3 Things to Consider When Bringing Up Your Loved One’s Addiction  

by | Feb 2, 2018 | Relationships | 2 comments

So, your sister has become dependent on opiate pain relievers. At first, she was taking them for a legitimate reason–a terribly painful broken ankle. Now her ankle is improving and she’s starting to walk again. You expect that she should be decreasing her medication.

Instead, she’s been taking more and more over the past several weeks, even obtaining them off the streets when her prescription runs out. She doesn’t seem to be interested in getting better for work and she has completely dropped her responsibilities as a parent onto your lap.

What do you do?

As a family member, it may be difficult, even embarrassing, to admit to yourself that your sister has a serious problem. Still, discussing the matter of her addiction is the healthiest way to reach a resolution and help her get the treatment she needs.
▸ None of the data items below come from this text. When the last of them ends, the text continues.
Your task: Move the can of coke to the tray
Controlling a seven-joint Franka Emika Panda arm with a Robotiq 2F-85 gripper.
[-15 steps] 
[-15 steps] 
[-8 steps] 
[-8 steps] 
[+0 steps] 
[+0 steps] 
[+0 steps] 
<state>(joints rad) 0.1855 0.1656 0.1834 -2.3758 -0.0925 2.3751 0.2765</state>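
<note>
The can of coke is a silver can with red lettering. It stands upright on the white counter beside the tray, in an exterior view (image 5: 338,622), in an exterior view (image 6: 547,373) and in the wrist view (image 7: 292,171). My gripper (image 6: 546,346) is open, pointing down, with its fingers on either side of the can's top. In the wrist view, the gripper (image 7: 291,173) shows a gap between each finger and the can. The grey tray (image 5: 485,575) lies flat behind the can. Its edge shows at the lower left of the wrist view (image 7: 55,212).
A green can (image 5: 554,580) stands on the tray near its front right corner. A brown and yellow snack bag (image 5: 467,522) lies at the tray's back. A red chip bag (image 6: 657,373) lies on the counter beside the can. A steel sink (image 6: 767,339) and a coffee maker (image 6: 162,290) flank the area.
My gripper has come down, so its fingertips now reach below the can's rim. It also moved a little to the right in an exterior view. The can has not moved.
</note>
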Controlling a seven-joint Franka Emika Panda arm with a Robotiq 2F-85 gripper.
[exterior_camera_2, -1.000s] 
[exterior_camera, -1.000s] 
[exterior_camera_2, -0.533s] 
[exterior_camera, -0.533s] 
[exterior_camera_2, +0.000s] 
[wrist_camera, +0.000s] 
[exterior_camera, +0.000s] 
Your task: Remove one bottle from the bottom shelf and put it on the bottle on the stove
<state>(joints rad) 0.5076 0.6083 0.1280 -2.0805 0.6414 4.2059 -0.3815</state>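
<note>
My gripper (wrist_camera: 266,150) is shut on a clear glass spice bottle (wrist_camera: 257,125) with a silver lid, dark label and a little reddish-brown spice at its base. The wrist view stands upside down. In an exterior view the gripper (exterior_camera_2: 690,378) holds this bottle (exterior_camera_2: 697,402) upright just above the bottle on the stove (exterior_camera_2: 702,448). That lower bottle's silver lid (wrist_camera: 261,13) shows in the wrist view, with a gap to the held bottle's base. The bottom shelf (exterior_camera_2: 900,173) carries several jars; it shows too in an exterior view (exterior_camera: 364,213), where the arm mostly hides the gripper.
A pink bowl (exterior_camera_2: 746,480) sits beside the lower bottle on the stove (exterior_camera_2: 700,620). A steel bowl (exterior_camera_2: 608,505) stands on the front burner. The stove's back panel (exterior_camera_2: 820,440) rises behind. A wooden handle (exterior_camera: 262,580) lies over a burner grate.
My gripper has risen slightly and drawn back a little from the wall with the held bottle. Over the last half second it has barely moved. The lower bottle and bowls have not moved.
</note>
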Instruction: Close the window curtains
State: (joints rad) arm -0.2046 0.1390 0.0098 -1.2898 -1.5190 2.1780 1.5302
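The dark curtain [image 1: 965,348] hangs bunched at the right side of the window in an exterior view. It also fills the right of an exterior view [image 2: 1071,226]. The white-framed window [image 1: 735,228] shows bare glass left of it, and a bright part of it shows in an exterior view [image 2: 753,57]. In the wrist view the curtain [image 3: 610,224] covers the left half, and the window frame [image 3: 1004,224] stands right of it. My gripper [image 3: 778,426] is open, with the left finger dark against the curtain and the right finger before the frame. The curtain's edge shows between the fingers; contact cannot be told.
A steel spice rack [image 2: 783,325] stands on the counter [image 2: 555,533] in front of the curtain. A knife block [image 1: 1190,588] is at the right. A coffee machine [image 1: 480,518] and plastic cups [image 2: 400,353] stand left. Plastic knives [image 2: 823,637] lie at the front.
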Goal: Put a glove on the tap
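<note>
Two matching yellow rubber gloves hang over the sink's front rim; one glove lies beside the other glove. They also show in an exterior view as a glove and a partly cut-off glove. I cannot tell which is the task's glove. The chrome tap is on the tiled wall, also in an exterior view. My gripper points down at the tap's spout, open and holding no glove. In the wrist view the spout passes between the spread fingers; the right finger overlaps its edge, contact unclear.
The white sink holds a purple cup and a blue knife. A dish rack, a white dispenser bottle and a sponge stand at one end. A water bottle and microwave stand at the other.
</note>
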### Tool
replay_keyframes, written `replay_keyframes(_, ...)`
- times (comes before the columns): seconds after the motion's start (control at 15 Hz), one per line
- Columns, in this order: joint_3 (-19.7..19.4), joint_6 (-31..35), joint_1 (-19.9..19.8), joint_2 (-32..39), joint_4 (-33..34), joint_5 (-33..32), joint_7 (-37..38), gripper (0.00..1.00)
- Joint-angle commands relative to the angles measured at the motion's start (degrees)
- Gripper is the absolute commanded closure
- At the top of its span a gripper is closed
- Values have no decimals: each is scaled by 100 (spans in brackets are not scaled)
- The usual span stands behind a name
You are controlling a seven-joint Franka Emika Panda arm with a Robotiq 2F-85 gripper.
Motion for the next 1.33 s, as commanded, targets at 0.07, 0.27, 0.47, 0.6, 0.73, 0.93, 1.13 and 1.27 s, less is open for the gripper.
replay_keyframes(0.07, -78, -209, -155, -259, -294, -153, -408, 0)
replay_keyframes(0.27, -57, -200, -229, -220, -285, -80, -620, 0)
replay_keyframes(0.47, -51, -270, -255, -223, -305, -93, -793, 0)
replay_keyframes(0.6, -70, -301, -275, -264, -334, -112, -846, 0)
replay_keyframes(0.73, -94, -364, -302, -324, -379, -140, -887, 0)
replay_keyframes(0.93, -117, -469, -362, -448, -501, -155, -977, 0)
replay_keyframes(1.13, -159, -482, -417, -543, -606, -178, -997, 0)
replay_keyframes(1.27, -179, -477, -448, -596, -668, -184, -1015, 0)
Follow these three strategies when discussing your loved one’s addiction.

Educate Yourself

Before you bring up the subject of addiction with your sister, it’s important to learn the facts about substance abuse. In your case, you should research and read up on the literature of prescription drug addiction.

Unfortunately, such an addiction is becoming fairly common in America. According to the National Institute on Drug Abuse, approximately 52 million people have misused prescriptions drugs in their lifetime.

Many of those cases start in similar ways to your sister’s. A patient took a drug because he or she needed to and gradually built up a tolerance.

Like your sister, others who receive legitimate prescription narcotics each year become tolerant of the drugs and require more and more to achieve the same effect. All drug abuse does not come about as a result of recreational experimenting.

Avoid Blame

Odds are that your sister may be in denial about her condition and/or rationalizing her dependency on opiate medications with self-statements like, I need these to feel better. It’s normal to want to numb pain. 

If you approach her with judgment or blame, she will likely strike out and ‘shoot the messenger’. A great deal of shame and guilt is associated with addiction because the disease is so often wrongly linked to weakness.

After you have read upon the signs and causes of addiction, you will understand that it does not come about as a result of a weak willpower.

Even strong, disciplined people can succumb to drug addiction since the chemicals in these substances alter the way the brain works, making it more enticing to use and more difficult to quit.

Offer Support

Because individuals who abuse substances cannot quit on their own, your sister needs your help. In addition to avoiding blame, you should come to her offering a helping hand. Be direct, yet empathetic, explaining that you have noticed the signs of her dependency, and that you want to help.

Express your empathy to any feelings of shame or guilt she may be experiencing. Offer to join her in visiting a mental health professional and share the information that you have read about substance abuse.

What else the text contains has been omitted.